REQUIRED WORK: Output the data word for word. Begin at its first line and end at the line with "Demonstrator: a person".

DATASET CONTENT:
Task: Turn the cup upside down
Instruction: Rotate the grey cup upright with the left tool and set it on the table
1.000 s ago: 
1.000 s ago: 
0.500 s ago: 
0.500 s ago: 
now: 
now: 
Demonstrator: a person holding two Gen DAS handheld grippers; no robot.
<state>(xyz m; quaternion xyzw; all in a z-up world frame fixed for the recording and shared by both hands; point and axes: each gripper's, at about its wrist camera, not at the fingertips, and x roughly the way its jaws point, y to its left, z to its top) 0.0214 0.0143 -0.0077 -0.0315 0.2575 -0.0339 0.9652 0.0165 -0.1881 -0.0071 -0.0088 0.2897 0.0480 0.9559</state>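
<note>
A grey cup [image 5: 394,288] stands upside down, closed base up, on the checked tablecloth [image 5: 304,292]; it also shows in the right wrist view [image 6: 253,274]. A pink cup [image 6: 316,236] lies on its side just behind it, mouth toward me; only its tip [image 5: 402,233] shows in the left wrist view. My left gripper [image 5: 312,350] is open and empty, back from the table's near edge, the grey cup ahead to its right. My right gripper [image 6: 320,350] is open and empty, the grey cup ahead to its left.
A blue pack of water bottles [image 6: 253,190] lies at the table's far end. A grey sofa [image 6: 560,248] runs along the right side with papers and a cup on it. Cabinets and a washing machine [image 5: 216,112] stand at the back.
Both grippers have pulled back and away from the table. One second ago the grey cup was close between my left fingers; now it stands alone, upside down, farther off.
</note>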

YOUR SOLUTION:
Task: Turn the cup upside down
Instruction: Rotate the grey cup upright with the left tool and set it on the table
1.000 s ago: 
1.000 s ago: 
0.500 s ago: 
0.500 s ago: 
now: 
now: 
Demonstrator: a person holding two Gen DAS handheld grippers; no robot.

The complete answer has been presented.